====== Given data ======

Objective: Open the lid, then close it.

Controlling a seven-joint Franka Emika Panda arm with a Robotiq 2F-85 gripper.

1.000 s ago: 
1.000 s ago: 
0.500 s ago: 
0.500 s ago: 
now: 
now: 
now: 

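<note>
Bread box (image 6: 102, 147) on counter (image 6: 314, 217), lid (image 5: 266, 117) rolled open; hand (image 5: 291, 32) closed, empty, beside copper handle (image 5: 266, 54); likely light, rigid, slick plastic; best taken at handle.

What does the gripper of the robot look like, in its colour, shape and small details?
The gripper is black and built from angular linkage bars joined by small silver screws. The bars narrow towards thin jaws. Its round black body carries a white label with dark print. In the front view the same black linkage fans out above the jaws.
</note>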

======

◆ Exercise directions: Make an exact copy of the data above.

◆ Solution to this task:
Objective: Open the lid, then close it.

Controlling a seven-joint Franka Emika Panda arm with a Robotiq 2F-85 gripper.

1.000 s ago: 
1.000 s ago: 
0.500 s ago: 
0.500 s ago: 
now: 
now: 
now: 

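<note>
Bread box (image 6: 102, 147) on counter (image 6: 314, 217), lid (image 5: 266, 117) rolled open; hand (image 5: 291, 32) closed, empty, beside copper handle (image 5: 266, 54); likely light, rigid, slick plastic; best taken at handle.

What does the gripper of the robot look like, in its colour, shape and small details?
The gripper is black and built from angular linkage bars joined by small silver screws. The bars narrow towards thin jaws. Its round black body carries a white label with dark print. In the front view the same black linkage fans out above the jaws.
</note>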

Besides this answer, the exercise requires nothing else.